◆ **Your assignment**: Select and copy out every line in the records containing "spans".

◆ **Provided information**:
+ + +

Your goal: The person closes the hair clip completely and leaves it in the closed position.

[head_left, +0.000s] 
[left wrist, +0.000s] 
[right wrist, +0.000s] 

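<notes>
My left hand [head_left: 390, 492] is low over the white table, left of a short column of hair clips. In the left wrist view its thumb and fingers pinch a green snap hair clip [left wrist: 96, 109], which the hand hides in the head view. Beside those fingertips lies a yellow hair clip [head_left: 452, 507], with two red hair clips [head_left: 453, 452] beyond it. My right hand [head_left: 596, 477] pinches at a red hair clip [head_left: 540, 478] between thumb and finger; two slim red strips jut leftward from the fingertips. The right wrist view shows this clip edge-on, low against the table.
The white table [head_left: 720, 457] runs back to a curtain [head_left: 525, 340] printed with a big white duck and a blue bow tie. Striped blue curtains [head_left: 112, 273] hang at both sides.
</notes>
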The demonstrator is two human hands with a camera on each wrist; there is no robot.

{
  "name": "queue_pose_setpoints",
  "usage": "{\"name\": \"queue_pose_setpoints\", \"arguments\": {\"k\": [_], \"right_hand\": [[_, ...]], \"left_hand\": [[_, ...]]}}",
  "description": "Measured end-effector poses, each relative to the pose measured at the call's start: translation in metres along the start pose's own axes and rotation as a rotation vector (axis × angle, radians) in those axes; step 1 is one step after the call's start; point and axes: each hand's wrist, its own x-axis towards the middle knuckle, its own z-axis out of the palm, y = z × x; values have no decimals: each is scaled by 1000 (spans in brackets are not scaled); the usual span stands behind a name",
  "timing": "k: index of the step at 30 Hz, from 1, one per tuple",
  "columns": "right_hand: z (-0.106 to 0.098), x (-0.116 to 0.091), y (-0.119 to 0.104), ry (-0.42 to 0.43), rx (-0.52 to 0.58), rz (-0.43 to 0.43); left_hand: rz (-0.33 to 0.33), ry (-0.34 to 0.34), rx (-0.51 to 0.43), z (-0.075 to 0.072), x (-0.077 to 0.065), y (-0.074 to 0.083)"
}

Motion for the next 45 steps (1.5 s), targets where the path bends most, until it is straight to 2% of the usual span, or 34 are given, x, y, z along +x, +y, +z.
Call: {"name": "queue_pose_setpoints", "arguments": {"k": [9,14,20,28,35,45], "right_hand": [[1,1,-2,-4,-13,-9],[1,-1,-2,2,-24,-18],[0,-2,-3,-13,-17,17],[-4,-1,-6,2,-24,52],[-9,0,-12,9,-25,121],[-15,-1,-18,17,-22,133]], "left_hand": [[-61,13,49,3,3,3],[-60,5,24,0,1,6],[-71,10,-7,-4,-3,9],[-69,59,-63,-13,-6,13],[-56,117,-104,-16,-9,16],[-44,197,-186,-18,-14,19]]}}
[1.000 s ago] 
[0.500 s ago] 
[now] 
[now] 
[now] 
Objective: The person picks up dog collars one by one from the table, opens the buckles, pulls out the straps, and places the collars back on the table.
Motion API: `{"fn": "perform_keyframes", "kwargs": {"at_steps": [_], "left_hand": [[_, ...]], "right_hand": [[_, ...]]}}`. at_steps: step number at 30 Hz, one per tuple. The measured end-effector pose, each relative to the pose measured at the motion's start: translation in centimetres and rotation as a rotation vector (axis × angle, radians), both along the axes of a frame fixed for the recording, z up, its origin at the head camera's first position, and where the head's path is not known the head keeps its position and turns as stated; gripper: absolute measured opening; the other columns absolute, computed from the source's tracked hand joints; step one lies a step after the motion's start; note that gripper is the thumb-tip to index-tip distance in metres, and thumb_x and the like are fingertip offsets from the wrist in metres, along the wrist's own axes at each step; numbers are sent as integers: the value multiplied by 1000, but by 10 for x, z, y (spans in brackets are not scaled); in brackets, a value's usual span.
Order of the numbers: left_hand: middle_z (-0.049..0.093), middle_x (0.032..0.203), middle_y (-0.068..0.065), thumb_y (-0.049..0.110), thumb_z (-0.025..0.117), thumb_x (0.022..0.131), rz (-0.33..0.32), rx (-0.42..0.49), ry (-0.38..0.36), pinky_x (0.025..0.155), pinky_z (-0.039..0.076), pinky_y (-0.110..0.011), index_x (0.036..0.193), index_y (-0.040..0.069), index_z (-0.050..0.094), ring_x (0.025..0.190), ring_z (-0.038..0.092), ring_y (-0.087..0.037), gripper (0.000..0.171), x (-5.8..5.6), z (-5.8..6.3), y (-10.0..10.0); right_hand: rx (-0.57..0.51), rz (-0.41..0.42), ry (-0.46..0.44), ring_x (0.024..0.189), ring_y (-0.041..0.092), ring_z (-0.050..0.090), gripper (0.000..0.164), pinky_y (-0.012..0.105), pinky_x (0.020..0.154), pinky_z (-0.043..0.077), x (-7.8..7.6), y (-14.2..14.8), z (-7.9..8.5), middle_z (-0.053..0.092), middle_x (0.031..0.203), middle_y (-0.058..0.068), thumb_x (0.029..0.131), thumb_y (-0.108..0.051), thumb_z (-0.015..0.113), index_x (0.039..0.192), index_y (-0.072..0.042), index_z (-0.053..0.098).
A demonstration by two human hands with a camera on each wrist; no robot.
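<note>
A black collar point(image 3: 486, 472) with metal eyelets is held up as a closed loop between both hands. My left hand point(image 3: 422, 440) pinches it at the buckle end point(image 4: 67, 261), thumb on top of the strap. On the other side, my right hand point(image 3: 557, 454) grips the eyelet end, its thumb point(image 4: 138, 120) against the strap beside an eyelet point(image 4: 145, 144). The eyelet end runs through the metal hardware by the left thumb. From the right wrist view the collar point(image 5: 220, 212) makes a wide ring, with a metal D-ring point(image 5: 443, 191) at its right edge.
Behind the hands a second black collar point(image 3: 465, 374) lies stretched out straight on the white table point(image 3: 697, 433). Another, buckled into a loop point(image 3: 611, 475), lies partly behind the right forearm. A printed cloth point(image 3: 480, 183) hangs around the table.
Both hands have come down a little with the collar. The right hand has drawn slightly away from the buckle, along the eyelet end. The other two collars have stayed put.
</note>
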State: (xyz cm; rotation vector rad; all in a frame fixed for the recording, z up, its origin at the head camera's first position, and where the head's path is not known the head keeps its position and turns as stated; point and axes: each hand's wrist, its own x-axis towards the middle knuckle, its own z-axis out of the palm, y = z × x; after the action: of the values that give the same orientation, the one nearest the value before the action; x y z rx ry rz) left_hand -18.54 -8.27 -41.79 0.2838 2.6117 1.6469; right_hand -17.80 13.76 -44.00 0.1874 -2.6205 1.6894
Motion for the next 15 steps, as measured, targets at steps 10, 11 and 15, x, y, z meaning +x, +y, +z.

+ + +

◆ **Answer to this task**:
  "description": "Measured end-effector poses, each relative to the pose measured at the call's start: translation in metres along the start pose's own axes and rotation as a rotation vector (axis × angle, radians) in those axes; step 1 is one step after the call's start; point and axes: each hand's wrist, its own x-axis towards the middle knuckle, its own z-axis out of the palm, y = z × x; values have no decimals: each is scaled by 1000 (spans in brackets are not scaled); the usual span stands behind a name",
Motion API: `{"fn": "perform_keyframes", "kwargs": {"at_steps": [_], "left_hand": [[_, ...]], "right_hand": [[_, ...]]}}`. at_steps: step number at 30 Hz, one per tuple. The measured end-effector pose, each relative to the pose measured at the motion's start: translation in centimetres and rotation as a rotation vector (axis × angle, radians), both along the axes of a frame fixed for the recording, z up, its origin at the head camera's first position, and where the head's path is not known the head keeps its position and turns as stated; gripper: absolute measured opening; the other columns absolute, computed from the source's tracked hand joints; step one lies a step after the motion's start; note that gripper is the thumb-tip to index-tip distance in metres, and thumb_x and the like are fingertip offsets from the wrist in metres, along the wrist's own axes at each step; numbers are sent as integers: the value multiplied by 1000, but by 10 for x, z, y (spans in brackets are not scaled); in brackets, a value's usual span.

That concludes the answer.